I was browsing through the Ontario Progressive Conservative ‘Party History’ page, and I noticed the amusing contradictions. Before that, let’s start with their more recent leader/Premier, pulled directly from their Party History page,

  • (1995-2002) Premier Michael Harris “[His] achievements included welfare reform, health care restructuring, major reductions in public spending and more efficient government.”

 I think this needs a bit of clarification.  

Welfare reform meant a 22% reduction in welfare, and a downloading of costs onto municipal governments. In 1995 “Then-Minister David Tsubouchi issued a welfare diet for a single person that came out to $90 dollars month for food, or $3 dollars a day, a level of funding that would be considered a crime under the Geneva Convention if it represented rations for a prisoner of war.” page 107 It also meant a $2.7 million dollar cut to the budget of the Ontario shelters that helped, homed and council abused women. The over 10,000 grants to social services programs was cut by 5% (roughly $44 million dollars), thus damaging programs that helped youth and other groups.(1)

It also meant workfare, which forced people (including single mothers) to work. To make matters worse, in 1998 a law was passed that made it illegal for Workfare workers to form unions.(1)

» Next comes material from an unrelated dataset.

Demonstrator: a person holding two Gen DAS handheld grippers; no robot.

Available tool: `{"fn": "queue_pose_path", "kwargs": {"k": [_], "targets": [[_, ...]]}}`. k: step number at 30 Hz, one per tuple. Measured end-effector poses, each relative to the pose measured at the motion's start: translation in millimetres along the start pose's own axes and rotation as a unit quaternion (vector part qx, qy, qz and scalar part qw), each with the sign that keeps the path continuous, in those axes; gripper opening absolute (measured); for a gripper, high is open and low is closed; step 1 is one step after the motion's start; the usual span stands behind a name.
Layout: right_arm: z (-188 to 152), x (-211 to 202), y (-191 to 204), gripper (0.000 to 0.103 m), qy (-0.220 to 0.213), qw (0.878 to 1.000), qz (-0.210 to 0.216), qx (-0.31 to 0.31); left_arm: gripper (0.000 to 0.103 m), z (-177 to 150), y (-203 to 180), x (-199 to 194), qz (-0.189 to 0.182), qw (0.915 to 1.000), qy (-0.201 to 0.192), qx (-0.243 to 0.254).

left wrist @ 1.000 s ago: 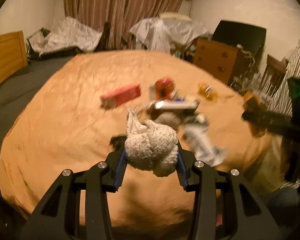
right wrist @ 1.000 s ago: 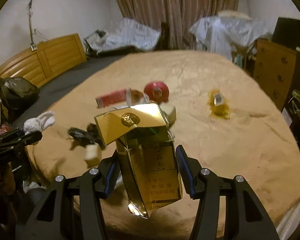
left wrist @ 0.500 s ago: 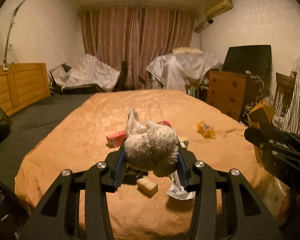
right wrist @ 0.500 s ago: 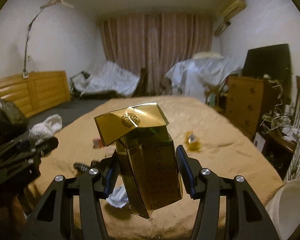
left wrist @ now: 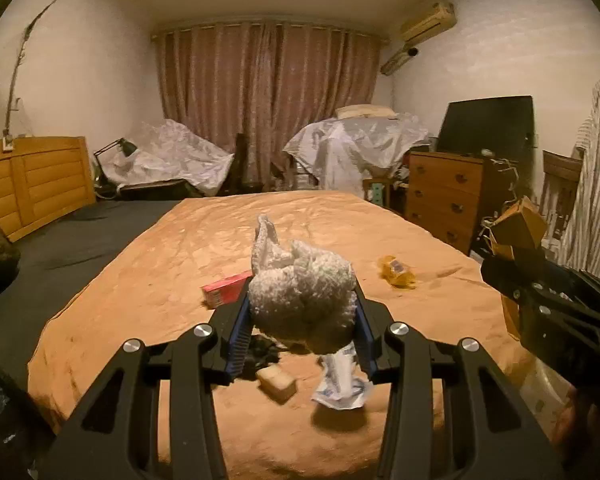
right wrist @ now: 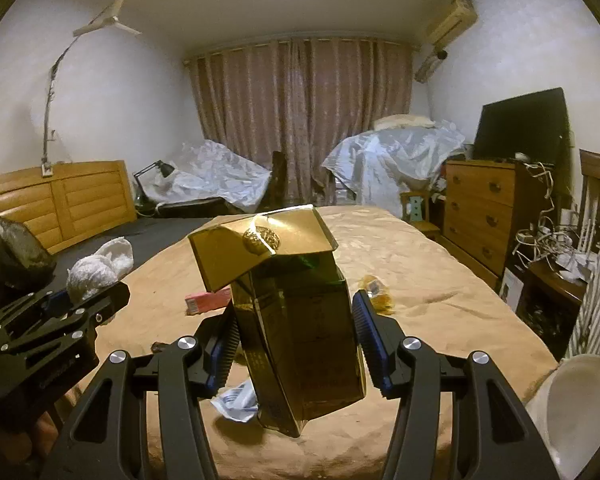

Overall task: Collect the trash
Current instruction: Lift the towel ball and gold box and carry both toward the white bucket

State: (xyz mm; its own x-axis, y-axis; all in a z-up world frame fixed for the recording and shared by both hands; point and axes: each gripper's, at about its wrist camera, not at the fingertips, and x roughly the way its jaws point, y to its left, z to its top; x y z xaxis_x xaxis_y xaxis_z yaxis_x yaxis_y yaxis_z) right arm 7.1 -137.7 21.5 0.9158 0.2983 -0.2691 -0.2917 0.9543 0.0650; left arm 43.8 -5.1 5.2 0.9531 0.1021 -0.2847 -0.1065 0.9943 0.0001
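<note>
My left gripper (left wrist: 302, 312) is shut on a crumpled white paper wad (left wrist: 300, 288), held above the orange bedspread (left wrist: 160, 272). My right gripper (right wrist: 296, 332) is shut on a gold carton (right wrist: 296, 320) with its lid flap open, also held over the bed. Each shows in the other's view: the right gripper (left wrist: 500, 272) with the gold carton (left wrist: 518, 228) at the right edge, the left gripper (right wrist: 92, 300) with the wad (right wrist: 96, 268) at the left. On the bed lie a red box (left wrist: 224, 288), a yellow wrapper (left wrist: 396, 272), a tan block (left wrist: 278, 384) and a crumpled white wrapper (left wrist: 340, 384).
A white bin (right wrist: 572, 400) stands at the bed's near right corner. A wooden dresser (left wrist: 444, 196) with a dark screen lines the right wall. A black bag (right wrist: 8, 248) sits at the left by the wooden headboard (right wrist: 60, 200). Covered furniture stands before the curtains.
Both grippers have risen and tipped up from looking down at the bed to looking across the room. The wad and the gold carton stay gripped as before.
</note>
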Motion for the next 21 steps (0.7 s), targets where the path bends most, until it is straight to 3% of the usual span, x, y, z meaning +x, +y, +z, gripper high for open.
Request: {"fn": "queue_pose_path", "kwargs": {"k": [5, 11, 21], "targets": [[9, -10, -24, 0.056, 0.004, 1.000, -0.027, 0.006, 0.042, 13, -23, 10, -0.032, 0.9995, 0.001, 0.002], [22, -39, -81, 0.056, 0.002, 0.997, -0.079, 0.019, 0.042, 19, -63, 23, -0.073, 0.9972, 0.005, 0.016], [34, -93, -206, 0.056, 0.021, 0.984, -0.174, 0.037, 0.042, 24, -157, 41, -0.181, 0.9818, 0.032, 0.049]]}}
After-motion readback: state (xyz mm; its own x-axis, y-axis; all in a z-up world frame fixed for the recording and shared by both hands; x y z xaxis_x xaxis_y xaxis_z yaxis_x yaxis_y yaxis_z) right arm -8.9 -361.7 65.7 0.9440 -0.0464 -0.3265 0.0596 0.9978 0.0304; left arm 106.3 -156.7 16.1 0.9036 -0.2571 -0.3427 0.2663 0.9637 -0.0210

If you consider social housing part of welfare (I do), the cost of 275,000 units of social houses was downloaded onto the city governments.Page 95 His government also cancelled 390 already-approved co-op/non-profit housing projects, which resulted in a loss of more than 17,000 united of affordable housing. (2)

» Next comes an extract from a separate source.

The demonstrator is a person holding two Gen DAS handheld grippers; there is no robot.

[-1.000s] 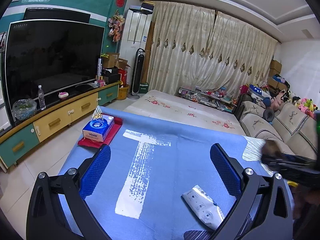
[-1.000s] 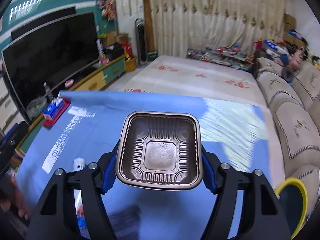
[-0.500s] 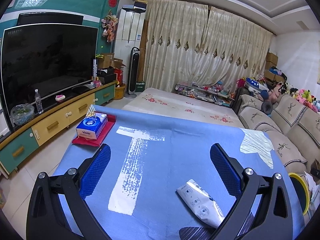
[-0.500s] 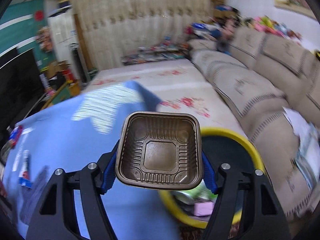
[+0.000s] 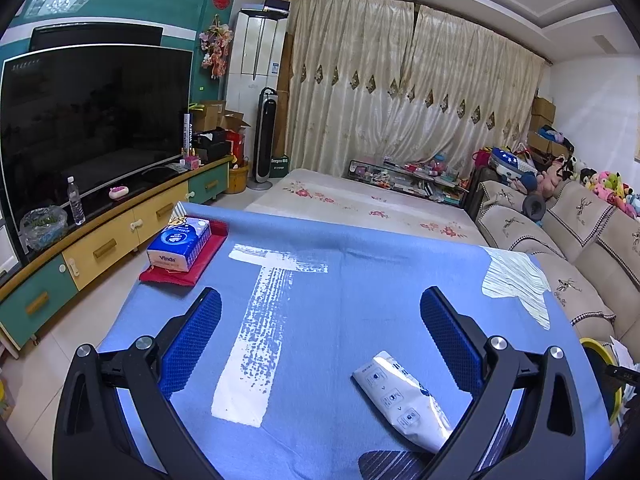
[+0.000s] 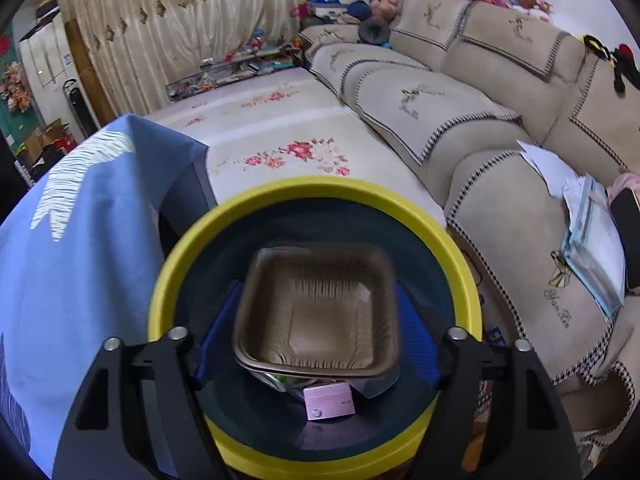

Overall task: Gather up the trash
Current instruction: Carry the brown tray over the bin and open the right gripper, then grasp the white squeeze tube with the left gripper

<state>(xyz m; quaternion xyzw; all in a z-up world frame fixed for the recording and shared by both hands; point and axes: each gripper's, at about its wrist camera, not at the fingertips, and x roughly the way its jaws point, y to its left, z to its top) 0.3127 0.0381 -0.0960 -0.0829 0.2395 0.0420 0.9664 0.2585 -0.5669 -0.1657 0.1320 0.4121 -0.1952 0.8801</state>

Health Care Restructuring meant billions of dollars in cuts, shut down hospitals and tens of thousands of fired health workers. 28 hospitals were closed down, and some of this happened when Tim Hudak was the parliamentary assistant to the health Minister at the time. $700 million was cut from 1996 to 1998, and millions more was planned for the subsequent years, tipping it over to the billions. Over 6,200 nurses were fired and over 10,000 hospital beds were eliminated.

Major reductions in public spending doesn’t need to be unspinned, because it’s accurate. It included the above, as well as billions of dollars in reductions to education, millions from post-secondary, cutting of regulations, inspectors, grants, etc.

More efficient government was somewhat accurate, depending on how you look at it. The government completely bungled the privatization of Hydro-Ontario, thus creating a bizarre and inefficient system that we have today (this is why hydro rates are so high, in contrast to Quebec which has the lowest rates in Canada… and a nationalized energy company).

If you look at it in terms of centralizing power to the Premier, ministers and to the province – away from individual members of the provincial parliament and city governments, then yes, government got more efficient. Under Mike Harris, the city of Toronto was amalgamated against the direct wishes of the residents in a referendum. As well, Harris had many similarities to the way Stephen Harper governs now, which I’ve documented here.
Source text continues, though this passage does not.